[Stored records]
___

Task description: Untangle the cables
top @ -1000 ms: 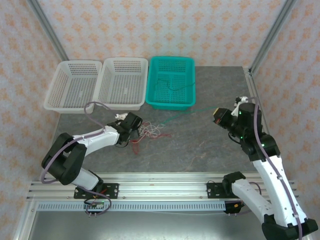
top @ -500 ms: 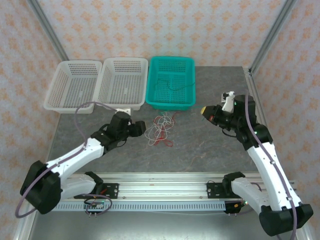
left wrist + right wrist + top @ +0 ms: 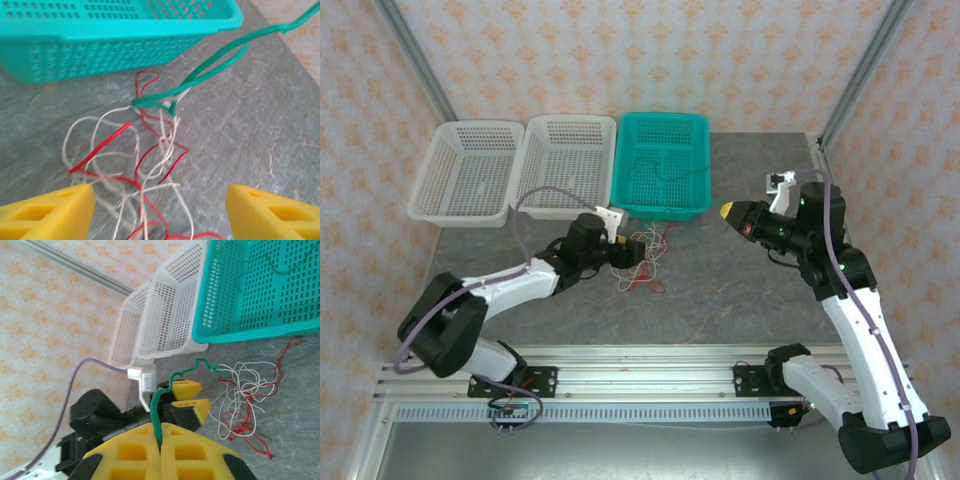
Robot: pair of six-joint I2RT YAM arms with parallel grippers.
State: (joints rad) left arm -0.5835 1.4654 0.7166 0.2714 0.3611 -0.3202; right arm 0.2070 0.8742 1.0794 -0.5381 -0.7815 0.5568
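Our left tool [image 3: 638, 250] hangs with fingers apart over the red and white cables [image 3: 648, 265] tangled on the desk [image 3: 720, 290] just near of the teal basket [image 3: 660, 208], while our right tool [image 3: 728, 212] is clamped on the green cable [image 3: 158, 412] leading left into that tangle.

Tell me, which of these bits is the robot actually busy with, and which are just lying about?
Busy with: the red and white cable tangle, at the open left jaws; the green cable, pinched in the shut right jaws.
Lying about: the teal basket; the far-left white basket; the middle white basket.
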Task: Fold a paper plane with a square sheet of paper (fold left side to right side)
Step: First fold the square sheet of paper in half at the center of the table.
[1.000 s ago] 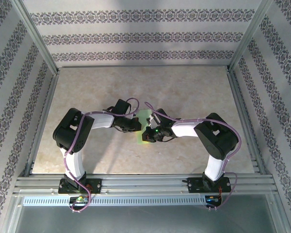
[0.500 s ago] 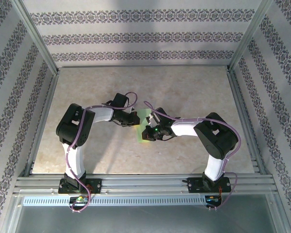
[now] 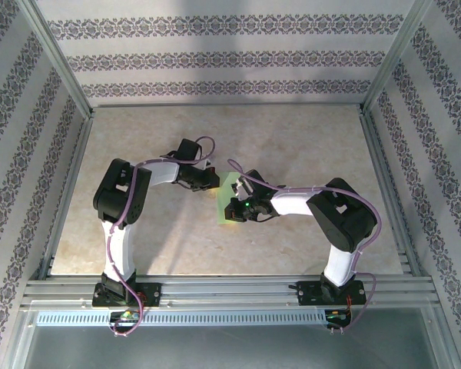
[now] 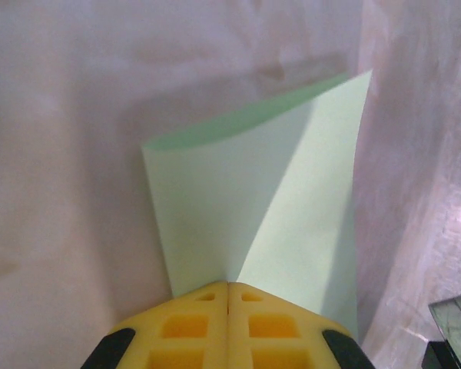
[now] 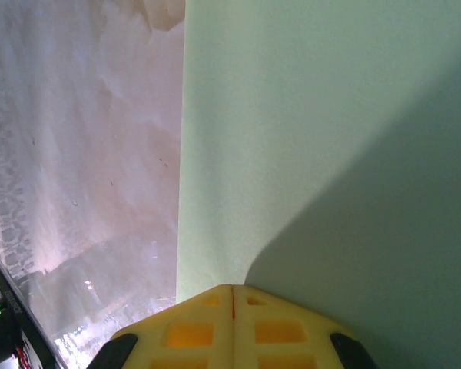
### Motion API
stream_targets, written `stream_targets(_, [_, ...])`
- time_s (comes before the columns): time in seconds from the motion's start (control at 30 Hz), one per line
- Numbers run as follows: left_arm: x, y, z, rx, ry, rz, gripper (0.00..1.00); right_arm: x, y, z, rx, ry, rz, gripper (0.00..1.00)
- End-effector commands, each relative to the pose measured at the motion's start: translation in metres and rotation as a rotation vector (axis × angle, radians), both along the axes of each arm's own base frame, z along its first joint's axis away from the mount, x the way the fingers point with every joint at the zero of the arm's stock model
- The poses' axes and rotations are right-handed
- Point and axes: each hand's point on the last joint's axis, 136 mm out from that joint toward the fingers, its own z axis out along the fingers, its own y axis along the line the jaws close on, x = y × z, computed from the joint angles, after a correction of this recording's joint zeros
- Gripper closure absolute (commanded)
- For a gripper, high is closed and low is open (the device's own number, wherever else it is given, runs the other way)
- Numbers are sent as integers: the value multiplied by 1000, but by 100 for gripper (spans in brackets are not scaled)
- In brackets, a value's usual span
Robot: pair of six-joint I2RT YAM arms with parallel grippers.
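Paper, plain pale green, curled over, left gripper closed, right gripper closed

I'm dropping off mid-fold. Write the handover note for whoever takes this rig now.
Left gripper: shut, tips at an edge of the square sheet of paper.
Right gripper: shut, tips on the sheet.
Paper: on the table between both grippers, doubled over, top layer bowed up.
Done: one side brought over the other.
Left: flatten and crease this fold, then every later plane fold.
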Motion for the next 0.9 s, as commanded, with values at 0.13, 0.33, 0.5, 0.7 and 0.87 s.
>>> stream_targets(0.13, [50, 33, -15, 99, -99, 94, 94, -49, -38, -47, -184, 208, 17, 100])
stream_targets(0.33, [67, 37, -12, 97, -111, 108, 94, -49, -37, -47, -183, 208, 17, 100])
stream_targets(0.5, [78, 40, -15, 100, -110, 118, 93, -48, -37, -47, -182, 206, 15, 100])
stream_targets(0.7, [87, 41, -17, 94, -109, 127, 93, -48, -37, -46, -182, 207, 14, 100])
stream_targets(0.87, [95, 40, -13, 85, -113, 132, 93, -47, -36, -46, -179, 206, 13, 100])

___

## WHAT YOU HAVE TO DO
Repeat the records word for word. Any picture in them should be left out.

## RESULT OF THE TASK
Task description: Untangle the cables
top @ -1000 ms: 
top @ -500 ms: 
left wrist + right wrist + top @ +0 ms: 
Robot: pair of six-joint I2RT YAM arms with parallel grippers.
State: (joints rad) left arm -0.5835 1.4654 0.7166 0.2714 0.3611 -0.3202; right arm 0.2070 0.8742 1.0794 -0.5381 -0.7815 0.5568
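Our left tool [image 3: 638, 250] hangs with fingers apart over the red and white cables [image 3: 648, 265] tangled on the desk [image 3: 720, 290] just near of the teal basket [image 3: 660, 208], while our right tool [image 3: 728, 212] is clamped on the green cable [image 3: 158, 412] leading left into that tangle.

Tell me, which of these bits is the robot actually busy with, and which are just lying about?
Busy with: the red and white cable tangle, at the open left jaws; the green cable, pinched in the shut right jaws.
Lying about: the teal basket; the far-left white basket; the middle white basket.
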Task: Fold a paper plane with a square sheet of paper (fold left side to right side)
Step: First fold the square sheet of paper in half at the center of the table.
[1.000 s ago] 
[0.500 s ago] 
[now] 
[now] 
[now] 
### Motion API
stream_targets, written `stream_targets(_, [_, ...])`
- time_s (comes before the columns): time in seconds from the motion's start (control at 30 Hz), one per line
- Numbers run as follows: left_arm: x, y, z, rx, ry, rz, gripper (0.00..1.00); right_arm: x, y, z, rx, ry, rz, gripper (0.00..1.00)
- End-effector commands, each relative to the pose measured at the motion's start: translation in metres and rotation as a rotation vector (axis × angle, radians), both along the axes of each arm's own base frame, z along its first joint's axis away from the mount, x the way the fingers point with every joint at the zero of the arm's stock model
- The poses' axes and rotations are right-handed
- Point and axes: each hand's point on the last joint's axis, 136 mm out from that joint toward the fingers, its own z axis out along the fingers, its own y axis along the line the jaws close on, x = y × z, computed from the joint angles, after a correction of this recording's joint zeros
- Gripper closure absolute (commanded)
- For a gripper, high is closed and low is open (the device's own number, wherever else it is given, runs the other way)
- Numbers are sent as integers: the value multiplied by 1000, but by 100 for gripper (spans in brackets are not scaled)
- In brackets, a value's usual span
Robot: pair of six-joint I2RT YAM arms with parallel grippers.
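Paper, plain pale green, curled over, left gripper closed, right gripper closed

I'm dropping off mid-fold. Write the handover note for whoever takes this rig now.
Left gripper: shut, tips at an edge of the square sheet of paper.
Right gripper: shut, tips on the sheet.
Paper: on the table between both grippers, doubled over, top layer bowed up.
Done: one side brought over the other.
Left: flatten and crease this fold, then every later plane fold.
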Motion for the next 0.9 s, as commanded, with values at 0.13, 0.33, 0.5, 0.7 and 0.87 s.
>>> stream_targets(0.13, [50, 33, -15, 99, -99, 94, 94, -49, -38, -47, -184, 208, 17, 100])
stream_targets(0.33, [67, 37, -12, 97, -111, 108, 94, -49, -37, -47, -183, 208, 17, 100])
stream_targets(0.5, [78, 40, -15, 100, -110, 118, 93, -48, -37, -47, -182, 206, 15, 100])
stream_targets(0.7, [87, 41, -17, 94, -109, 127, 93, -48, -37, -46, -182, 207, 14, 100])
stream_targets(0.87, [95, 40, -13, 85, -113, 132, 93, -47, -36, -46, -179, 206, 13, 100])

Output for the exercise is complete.